ANOTHER BLOG FROM THE WALL STREET JOURNAL AUTHORED BY ME.
The Reserve Bank of India Files
“Can we ever forget about remembering?” said Reserve Bank of India governor Duvvuri Subbarao, quoting Nobel laureate Saul Bellowfor a change as he threw open a museum that documents 75 years of central bank history on Tuesday in the western city of Pune.
The archive’s documents, some of which predate the bank’s founding in 1935, are a treasure trove of stories of spats over bank independence, foreign exchange and in some cases, petty change, at least by today’s standards.
In 1957, Benegal Rama Rau, the fourth and longest serving Reserve Bank of India governor resigned from his post accusing the then Finance Minister T. T. Krishnamachari of interference. It’s quite common for Indian prime ministers to reject such moves from loyal stalwarts, which are often symbolic, but Mr. Rau must have been rather surprised by the response he got.
“On a previous occasion I asked you not to resign. I did not think that any need for such a resignation had arisen but since you feel now that it is absolutely impossible for you to continue in office, I don’t know what further advice I can give you. If you so wish you can submit your formal resignation to the finance minister,” a testy-sounding Prime Minister Jawaharlal Nehru, the first leader of independent India, wrote back.
Occasional tension between the finance minister and the RBI governor is almost guaranteed given the respective roles of each office — one a political role to boost growth and manage the nation’s finances, the other a financial role aimed at subduing inflation. These disputes rarely if ever break out in the open, as above.

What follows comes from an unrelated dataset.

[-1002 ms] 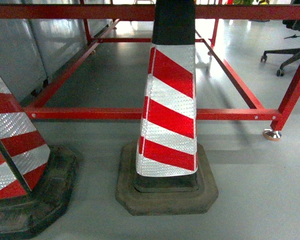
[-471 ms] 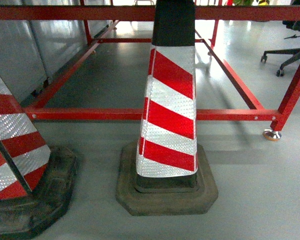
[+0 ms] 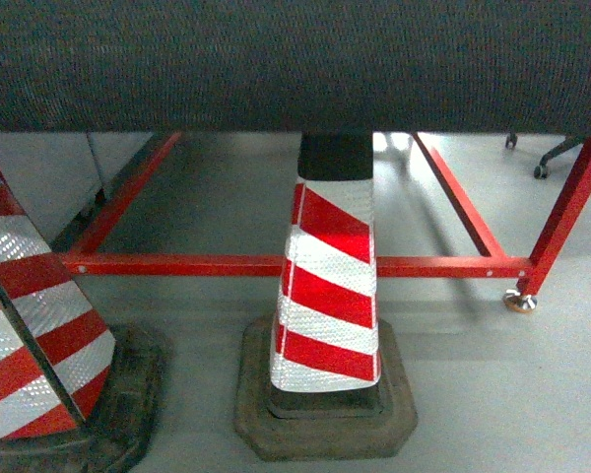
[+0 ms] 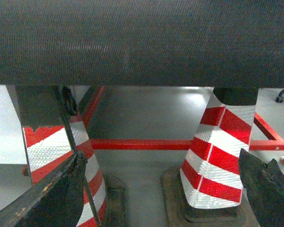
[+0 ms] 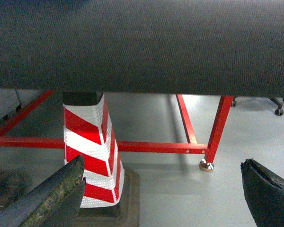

The most recent chatter of seriously different points of view was in 2007 when Finance Minister P. Chidambaram was said to be opposed to then-Gov. Yaga Venugopal Reddy’s desire to sharply raise interest rates in 2007. In that case too, the finance ministry might have come out ahead. The day he retired in September 2008 Mr. Reddy said he would have preferred a tighter monetary policy during his tenure.
“Nobody can have his or her way in public policy or family life,” he said, when asked about differences with Mr. Chidambaram, now home minister. (Mr. Chidambaram could not immediately be reached for comment.)
Some of the correspondence may have shaped what has now become bank routine. In 1948, Mr. Nehru wrote to the first Indian bank governor, Chintaman Deshmukh, asking for a brief note on the deteriorating economic situation of the country. These days, the prime minister doesn’t have to ask. The central bank does a regular economic assessment just ahead of its quarterly monetary policy statements, and also sends a weekly report to the prime minister’s office.
Reserve Bank employees have occasionally been less than helpful. The archives contain a letter that Indira Gandhi, daughter of then Prime Minister Nehru and later at the helm of the nation herself, wrote in 1961 to the bank governor requesting foreign exchange of 600 pounds (about 8,000 rupees in those days) to pay for her son Rajiv Gandhi to attend Cambridge University, where he met the young Italian woman who became his wife, Sonia Gandhi, now the chief of the ruling Congress Party.
Those were the days were foreign exchange was scarce and there were strict limits on the amount Indians could take out. Today reserves bulge close to $300 billion and the bank now allows Indians to take out up to $200,000 of foreign exchange a year.
In response, someone, presumably a central bank clerk, shelved the request after jotting on it, “No action on our part looks necessary. May be filed.”
The archives were compiled in 1981 and total 23,000 files and 18,000 registers, which are still in the process of being microfilmed, Ashok Kapoor, the bank’s chief archivist, told India Real Time.
Post-script: Prime Minister Manmohan Singh, himself a bank governor from 1982-1985, was the subject of a board meeting to settle his pay the year of his appointment. It was suggested his salary be fixed at 4,500 rupees per month with a total additional allowance of 1,575 rupees. If he wanted to use his official car for a personal purpose, he was to pay the bank 100 rupees per month if the car was below 16 horsepower and 150 rupees if it was above. We hope both Mr. Singh and Mr. Subbarao aren’t being nickel-and-dimed quite as much these days.